## Material provided

::::

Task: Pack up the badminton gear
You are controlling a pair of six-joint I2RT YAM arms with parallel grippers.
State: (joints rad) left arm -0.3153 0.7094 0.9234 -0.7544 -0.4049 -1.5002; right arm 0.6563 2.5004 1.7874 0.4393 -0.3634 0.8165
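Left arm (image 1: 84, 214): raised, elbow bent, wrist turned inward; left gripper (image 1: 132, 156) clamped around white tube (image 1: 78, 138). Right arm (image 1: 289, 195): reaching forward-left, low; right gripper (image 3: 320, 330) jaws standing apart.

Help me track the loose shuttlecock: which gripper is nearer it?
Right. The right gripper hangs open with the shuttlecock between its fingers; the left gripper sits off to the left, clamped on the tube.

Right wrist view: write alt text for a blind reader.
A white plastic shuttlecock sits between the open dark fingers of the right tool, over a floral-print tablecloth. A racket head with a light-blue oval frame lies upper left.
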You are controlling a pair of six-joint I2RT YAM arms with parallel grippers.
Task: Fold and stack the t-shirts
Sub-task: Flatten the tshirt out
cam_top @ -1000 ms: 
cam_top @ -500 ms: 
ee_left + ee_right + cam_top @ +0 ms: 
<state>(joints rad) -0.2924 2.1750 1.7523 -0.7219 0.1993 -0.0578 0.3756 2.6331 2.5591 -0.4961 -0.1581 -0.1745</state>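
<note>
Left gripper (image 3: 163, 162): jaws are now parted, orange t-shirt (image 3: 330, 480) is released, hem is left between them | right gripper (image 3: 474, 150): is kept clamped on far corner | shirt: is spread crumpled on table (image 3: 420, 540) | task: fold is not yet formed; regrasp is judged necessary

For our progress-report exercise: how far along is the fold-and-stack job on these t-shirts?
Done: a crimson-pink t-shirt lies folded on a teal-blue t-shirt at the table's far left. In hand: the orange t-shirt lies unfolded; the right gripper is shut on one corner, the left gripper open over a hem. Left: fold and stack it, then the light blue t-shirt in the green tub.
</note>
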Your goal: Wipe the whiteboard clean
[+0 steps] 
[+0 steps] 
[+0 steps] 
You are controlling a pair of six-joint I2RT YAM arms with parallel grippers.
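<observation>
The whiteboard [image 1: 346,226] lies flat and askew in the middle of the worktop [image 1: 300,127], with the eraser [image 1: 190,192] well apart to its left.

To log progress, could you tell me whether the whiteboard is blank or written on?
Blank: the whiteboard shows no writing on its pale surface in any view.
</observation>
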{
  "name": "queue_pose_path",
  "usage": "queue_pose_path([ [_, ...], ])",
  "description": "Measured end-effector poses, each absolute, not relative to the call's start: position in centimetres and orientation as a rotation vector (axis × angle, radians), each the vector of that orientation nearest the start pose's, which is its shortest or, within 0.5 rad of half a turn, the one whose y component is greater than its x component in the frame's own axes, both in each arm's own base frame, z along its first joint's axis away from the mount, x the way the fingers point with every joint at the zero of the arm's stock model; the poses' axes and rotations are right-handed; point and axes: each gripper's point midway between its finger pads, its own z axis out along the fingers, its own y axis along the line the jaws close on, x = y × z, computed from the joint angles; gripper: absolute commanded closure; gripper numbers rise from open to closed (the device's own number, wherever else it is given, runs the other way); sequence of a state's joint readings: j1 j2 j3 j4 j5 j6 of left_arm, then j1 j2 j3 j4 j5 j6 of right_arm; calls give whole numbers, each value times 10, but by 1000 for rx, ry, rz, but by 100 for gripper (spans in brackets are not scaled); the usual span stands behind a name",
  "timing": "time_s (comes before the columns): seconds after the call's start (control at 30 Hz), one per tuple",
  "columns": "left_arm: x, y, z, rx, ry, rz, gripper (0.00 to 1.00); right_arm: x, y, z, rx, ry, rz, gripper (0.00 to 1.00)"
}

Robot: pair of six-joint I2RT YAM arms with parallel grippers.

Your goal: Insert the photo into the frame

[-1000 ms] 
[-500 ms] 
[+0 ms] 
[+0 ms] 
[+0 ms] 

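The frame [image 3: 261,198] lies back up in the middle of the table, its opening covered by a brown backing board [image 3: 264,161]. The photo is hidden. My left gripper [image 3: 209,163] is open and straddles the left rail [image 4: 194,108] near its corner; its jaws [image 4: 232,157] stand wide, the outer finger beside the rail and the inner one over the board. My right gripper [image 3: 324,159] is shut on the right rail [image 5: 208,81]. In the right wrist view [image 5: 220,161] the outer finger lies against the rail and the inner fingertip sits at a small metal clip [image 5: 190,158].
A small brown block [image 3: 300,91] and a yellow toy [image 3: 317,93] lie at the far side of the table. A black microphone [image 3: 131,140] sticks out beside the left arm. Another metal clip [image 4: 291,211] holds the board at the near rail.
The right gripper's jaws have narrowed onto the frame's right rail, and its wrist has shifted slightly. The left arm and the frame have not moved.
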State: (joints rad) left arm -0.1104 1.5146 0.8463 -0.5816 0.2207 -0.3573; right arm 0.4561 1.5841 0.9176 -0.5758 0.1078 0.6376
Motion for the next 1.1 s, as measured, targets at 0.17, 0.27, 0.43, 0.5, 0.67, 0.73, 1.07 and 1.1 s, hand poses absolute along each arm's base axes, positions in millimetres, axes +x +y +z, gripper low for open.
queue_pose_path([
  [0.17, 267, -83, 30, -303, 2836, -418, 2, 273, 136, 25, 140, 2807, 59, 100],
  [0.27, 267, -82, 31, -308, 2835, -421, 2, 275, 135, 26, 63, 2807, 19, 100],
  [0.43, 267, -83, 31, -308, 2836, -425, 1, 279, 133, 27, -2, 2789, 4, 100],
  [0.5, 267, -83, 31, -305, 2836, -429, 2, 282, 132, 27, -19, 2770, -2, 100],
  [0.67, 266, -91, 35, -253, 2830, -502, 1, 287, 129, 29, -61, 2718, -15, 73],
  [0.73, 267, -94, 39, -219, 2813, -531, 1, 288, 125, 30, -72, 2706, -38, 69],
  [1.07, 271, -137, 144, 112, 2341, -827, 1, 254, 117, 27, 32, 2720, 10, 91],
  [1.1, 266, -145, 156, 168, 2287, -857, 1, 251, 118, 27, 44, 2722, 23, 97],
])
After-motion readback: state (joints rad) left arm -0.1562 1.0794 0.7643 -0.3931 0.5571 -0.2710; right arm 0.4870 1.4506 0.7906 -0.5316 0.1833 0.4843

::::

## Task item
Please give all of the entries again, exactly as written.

## Reply
Task: Pack up the badminton gear
You are controlling a pair of six-joint I2RT YAM arms with parallel grippers.
State: (joints rad) left arm -0.3153 0.7094 0.9234 -0.7544 -0.4049 -1.5002; right arm 0.6563 2.5004 1.7874 0.4393 -0.3634 0.8165
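Left arm (image 1: 84, 214): raised, elbow bent, wrist turned inward; left gripper (image 1: 132, 156) clamped around white tube (image 1: 78, 138). Right arm (image 1: 289, 195): reaching forward-left, low; right gripper (image 3: 320, 330) jaws standing apart.

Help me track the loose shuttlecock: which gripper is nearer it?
Right. The right gripper hangs open with the shuttlecock between its fingers; the left gripper sits off to the left, clamped on the tube.

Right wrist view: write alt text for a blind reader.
A white plastic shuttlecock sits between the open dark fingers of the right tool, over a floral-print tablecloth. A racket head with a light-blue oval frame lies upper left.
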You are controlling a pair of six-joint I2RT YAM arms with parallel grippers.
Task: Fold and stack the t-shirts
Sub-task: Flatten the tshirt out
cam_top @ -1000 ms: 
cam_top @ -500 ms: 
ee_left + ee_right + cam_top @ +0 ms: 
<state>(joints rad) -0.2924 2.1750 1.7523 -0.7219 0.1993 -0.0578 0.3756 2.6331 2.5591 -0.4961 -0.1581 -0.1745</state>
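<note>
Left gripper (image 3: 163, 162): jaws are now parted, orange t-shirt (image 3: 330, 480) is released, hem is left between them | right gripper (image 3: 474, 150): is kept clamped on far corner | shirt: is spread crumpled on table (image 3: 420, 540) | task: fold is not yet formed; regrasp is judged necessary

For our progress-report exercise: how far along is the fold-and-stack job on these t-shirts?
Done: a crimson-pink t-shirt lies folded on a teal-blue t-shirt at the table's far left. In hand: the orange t-shirt lies unfolded; the right gripper is shut on one corner, the left gripper open over a hem. Left: fold and stack it, then the light blue t-shirt in the green tub.
</note>
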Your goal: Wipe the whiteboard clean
[+0 steps] 
[+0 steps] 
[+0 steps] 
You are controlling a pair of six-joint I2RT YAM arms with parallel grippers.
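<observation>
The whiteboard [image 1: 346,226] lies flat and askew in the middle of the worktop [image 1: 300,127], with the eraser [image 1: 190,192] well apart to its left.

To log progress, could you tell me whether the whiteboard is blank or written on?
Blank: the whiteboard shows no writing on its pale surface in any view.
</observation>
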{
  "name": "queue_pose_path",
  "usage": "queue_pose_path([ [_, ...], ])",
  "description": "Measured end-effector poses, each absolute, not relative to the call's start: position in centimetres and orientation as a rotation vector (axis × angle, radians), each the vector of that orientation nearest the start pose's, which is its shortest or, within 0.5 rad of half a turn, the one whose y component is greater than its x component in the frame's own axes, both in each arm's own base frame, z along its first joint's axis away from the mount, x the way the fingers point with every joint at the zero of the arm's stock model; the poses' axes and rotations are right-handed; point and axes: each gripper's point midway between its finger pads, its own z axis out along the fingers, its own y axis along the line the jaws close on, x = y × z, computed from the joint angles; gripper: absolute commanded closure; gripper numbers rise from open to closed (the device's own number, wherever else it is given, runs the other way); sequence of a state's joint readings: j1 j2 j3 j4 j5 j6 of left_arm, then j1 j2 j3 j4 j5 j6 of right_arm; calls give whole numbers, each value times 10, but by 1000 for rx, ry, rz, but by 100 for gripper (spans in brackets are not scaled); the usual span stands behind a name",
  "timing": "time_s (comes before the columns): seconds after the call's start (control at 30 Hz), one per tuple",
  "columns": "left_arm: x, y, z, rx, ry, rz, gripper (0.00 to 1.00); right_arm: x, y, z, rx, ry, rz, gripper (0.00 to 1.00)"
}

Robot: pair of six-joint I2RT YAM arms with parallel grippers.

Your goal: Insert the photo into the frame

[-1000 ms] 
[-500 ms] 
[+0 ms] 
[+0 ms] 
[+0 ms] 

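The frame [image 3: 261,198] lies back up in the middle of the table, its opening covered by a brown backing board [image 3: 264,161]. The photo is hidden. My left gripper [image 3: 209,163] is open and straddles the left rail [image 4: 194,108] near its corner; its jaws [image 4: 232,157] stand wide, the outer finger beside the rail and the inner one over the board. My right gripper [image 3: 324,159] is shut on the right rail [image 5: 208,81]. In the right wrist view [image 5: 220,161] the outer finger lies against the rail and the inner fingertip sits at a small metal clip [image 5: 190,158].
A small brown block [image 3: 300,91] and a yellow toy [image 3: 317,93] lie at the far side of the table. A black microphone [image 3: 131,140] sticks out beside the left arm. Another metal clip [image 4: 291,211] holds the board at the near rail.
The right gripper's jaws have narrowed onto the frame's right rail, and its wrist has shifted slightly. The left arm and the frame have not moved.
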State: (joints rad) left arm -0.1104 1.5146 0.8463 -0.5816 0.2207 -0.3573; right arm 0.4561 1.5841 0.9176 -0.5758 0.1078 0.6376
Motion for the next 1.1 s, as measured, targets at 0.17, 0.27, 0.43, 0.5, 0.67, 0.73, 1.07 and 1.1 s, hand poses absolute along each arm's base axes, positions in millimetres, axes +x +y +z, gripper low for open.
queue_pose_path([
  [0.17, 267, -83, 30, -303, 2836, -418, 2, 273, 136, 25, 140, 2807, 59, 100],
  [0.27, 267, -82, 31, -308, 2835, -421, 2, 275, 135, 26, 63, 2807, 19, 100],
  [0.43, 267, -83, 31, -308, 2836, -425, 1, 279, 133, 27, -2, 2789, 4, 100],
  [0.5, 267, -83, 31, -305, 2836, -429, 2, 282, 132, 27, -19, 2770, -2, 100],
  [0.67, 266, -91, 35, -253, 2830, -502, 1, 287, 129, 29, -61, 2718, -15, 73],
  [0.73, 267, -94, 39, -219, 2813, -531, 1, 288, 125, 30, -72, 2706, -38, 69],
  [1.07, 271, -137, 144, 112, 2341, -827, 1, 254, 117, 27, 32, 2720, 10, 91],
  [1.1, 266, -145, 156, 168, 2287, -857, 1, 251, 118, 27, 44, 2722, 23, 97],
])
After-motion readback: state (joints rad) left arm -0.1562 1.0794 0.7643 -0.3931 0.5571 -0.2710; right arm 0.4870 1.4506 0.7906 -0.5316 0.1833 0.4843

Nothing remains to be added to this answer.